*Try it*
List the lines of this listing that hold the word "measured".

*Collected data*
---------------
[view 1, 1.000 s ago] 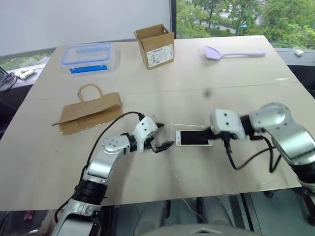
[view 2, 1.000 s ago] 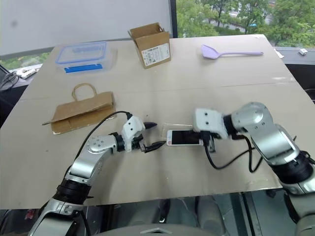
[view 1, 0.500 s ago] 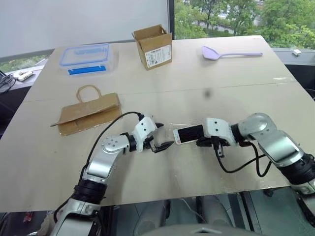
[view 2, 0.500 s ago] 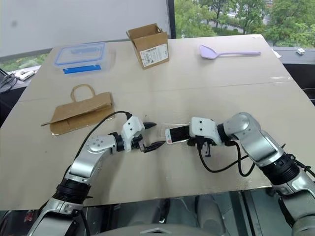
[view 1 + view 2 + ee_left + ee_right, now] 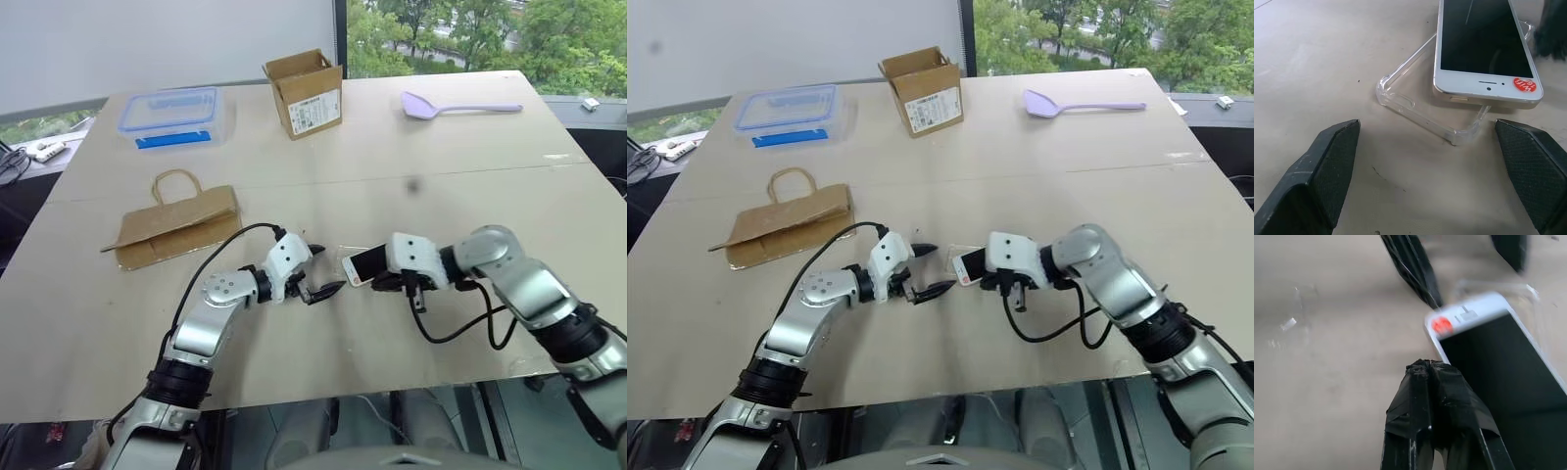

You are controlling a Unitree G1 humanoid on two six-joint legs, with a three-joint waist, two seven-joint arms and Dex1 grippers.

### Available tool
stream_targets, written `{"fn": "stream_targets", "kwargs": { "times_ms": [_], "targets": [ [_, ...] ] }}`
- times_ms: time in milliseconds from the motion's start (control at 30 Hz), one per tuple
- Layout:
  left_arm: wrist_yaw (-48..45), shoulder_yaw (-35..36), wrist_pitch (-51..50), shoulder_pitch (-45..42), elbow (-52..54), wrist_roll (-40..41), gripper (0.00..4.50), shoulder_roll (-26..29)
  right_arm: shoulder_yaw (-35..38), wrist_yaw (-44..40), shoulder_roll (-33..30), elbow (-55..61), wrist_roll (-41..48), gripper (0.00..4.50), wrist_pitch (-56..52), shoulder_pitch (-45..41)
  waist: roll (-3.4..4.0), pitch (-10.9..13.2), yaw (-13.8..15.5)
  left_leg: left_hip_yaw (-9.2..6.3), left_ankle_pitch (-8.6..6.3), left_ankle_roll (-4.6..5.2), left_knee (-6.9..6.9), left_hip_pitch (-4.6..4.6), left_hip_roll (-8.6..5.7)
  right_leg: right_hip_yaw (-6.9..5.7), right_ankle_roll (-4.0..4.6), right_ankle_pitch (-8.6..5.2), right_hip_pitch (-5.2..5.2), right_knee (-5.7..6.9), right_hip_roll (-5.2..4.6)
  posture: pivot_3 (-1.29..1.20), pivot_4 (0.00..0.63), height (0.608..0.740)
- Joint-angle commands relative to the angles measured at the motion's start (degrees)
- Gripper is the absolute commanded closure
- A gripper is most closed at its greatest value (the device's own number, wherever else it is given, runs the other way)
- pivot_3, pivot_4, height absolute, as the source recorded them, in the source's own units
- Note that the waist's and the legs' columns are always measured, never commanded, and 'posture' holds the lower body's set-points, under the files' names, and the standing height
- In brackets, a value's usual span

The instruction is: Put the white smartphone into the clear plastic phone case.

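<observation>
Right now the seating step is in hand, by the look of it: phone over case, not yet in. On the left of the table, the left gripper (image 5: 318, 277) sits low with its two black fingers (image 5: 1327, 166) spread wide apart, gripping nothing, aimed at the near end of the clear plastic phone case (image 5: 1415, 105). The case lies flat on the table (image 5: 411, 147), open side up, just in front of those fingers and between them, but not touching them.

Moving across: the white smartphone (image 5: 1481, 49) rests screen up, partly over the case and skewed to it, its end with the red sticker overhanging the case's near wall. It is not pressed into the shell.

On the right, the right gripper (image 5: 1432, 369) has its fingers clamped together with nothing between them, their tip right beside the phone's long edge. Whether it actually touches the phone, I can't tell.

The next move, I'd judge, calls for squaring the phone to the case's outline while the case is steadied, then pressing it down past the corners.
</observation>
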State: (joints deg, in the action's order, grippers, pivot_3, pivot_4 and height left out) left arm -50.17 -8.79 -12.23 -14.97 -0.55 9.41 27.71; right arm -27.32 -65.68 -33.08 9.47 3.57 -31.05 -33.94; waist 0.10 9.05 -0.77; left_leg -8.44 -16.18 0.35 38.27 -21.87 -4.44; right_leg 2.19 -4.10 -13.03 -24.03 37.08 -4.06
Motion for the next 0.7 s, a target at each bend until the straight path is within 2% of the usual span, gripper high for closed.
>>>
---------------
*Your response*
- Joint-angle commands relative to the angles measured at the motion's start (degrees)
- Note that the waist's and the legs' columns are always measured, never commanded, and 'posture' holds the lower body's set-points, under the files' names, and the standing height

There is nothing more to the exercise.